### Directions
Select, from the material below, each line with "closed" in it.
Top of Data shown
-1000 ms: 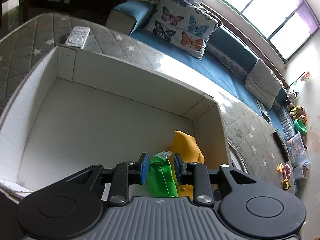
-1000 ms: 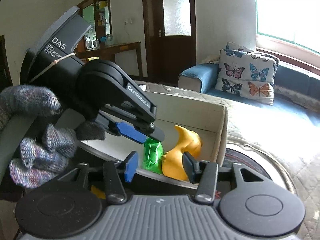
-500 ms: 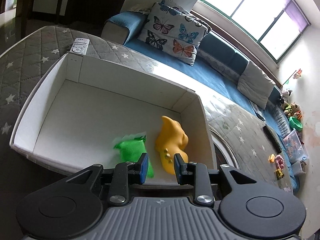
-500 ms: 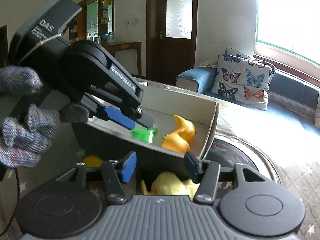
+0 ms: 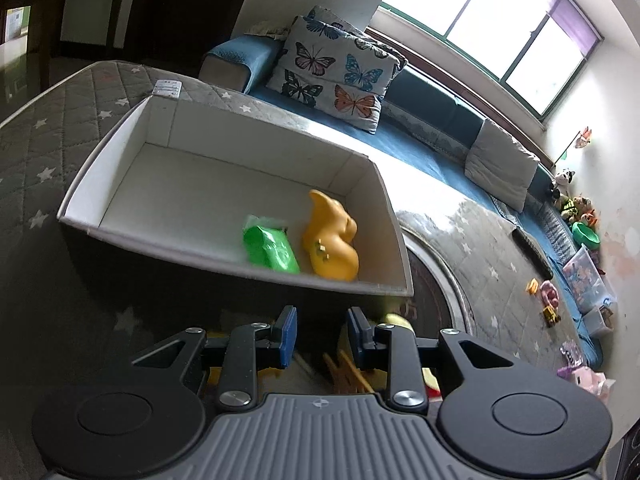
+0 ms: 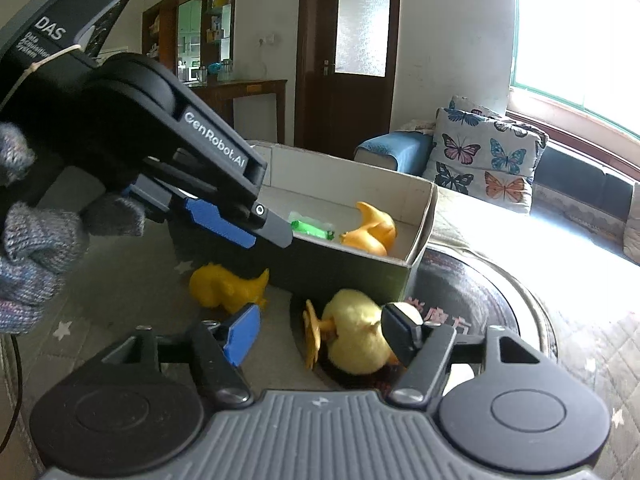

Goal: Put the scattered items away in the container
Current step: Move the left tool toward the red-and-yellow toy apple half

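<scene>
A white-lined cardboard box stands on the grey star mat. In it lie a green packet and an orange duck toy; both also show in the right wrist view, the packet and the duck. My left gripper is open and empty, held in front of the box's near wall; it also shows in the right wrist view. My right gripper is open around a pale yellow plush duck lying outside the box. An orange toy lies on the mat beside it.
A white remote lies behind the box. A round dark mat lies right of the box. A blue sofa with butterfly cushions runs along the window. Small toys are scattered far right.
My left gripper let go of the green packet, which now lies in the box, and drew back out of the box. My right gripper lowered toward the yellow plush duck.
</scene>
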`<state>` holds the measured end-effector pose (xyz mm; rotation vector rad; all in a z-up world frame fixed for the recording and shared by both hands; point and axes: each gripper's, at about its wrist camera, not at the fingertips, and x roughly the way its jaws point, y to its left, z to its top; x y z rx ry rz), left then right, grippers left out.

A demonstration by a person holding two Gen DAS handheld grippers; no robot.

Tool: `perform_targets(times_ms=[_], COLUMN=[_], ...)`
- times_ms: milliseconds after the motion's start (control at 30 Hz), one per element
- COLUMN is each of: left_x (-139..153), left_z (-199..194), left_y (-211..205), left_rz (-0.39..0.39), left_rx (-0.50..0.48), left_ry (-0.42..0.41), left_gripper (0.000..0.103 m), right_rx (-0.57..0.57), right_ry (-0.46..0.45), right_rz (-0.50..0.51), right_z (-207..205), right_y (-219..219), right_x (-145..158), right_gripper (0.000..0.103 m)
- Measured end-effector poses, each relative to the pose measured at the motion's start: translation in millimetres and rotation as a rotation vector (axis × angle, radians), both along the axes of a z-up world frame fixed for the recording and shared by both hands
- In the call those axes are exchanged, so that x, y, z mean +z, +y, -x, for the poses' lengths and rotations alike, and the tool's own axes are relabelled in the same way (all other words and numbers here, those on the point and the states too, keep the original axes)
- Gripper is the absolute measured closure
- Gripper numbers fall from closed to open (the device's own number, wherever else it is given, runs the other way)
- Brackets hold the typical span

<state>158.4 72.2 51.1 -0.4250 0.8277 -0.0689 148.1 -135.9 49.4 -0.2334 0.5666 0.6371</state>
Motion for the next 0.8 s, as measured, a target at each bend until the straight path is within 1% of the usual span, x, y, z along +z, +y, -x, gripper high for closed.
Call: perform_targets(times_ms=[233, 533, 600, 633, 800], left_x=[-13, -31, -35, -37, -44], left_z=[20, 39, 43, 44, 50], left_y=[-8, -19, -22, -23, -30], left_rz=[-0.006, 0.022, 0.026, 0.028, 0.035], left_rx=[-0.015, -0.025, -0.029, -0.03, -0.042], left_ry=[0.017, 0.049, 0.054, 0.058, 0.077], left_gripper=[0.073, 0.073, 0.073, 0.073, 0.073], right_rx=[0.002, -0.025, -0.033, -0.036, -0.045], right_ry=[0.007, 0.028, 0.032, 0.031, 0.034], right_rz=[0.019, 0.02, 0.02, 0.021, 0.022], right_z=[18, 34, 36, 37, 42], right_y=[-6, -18, -21, -22, -27], right_x=[-11, -22, -23, -24, -26], right_gripper=[0.032, 0.031, 0.029, 0.025, 0.024])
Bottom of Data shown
### Result of the task
- Gripper numbers fall from closed to open (the device's own number, wherever else it is given, runs the other way)
Motion for the next 0.8 s, as measured, a target at each bend until the straight path is within 1% of the usual span, x, y, z along +z, +y, -x, gripper high for closed.

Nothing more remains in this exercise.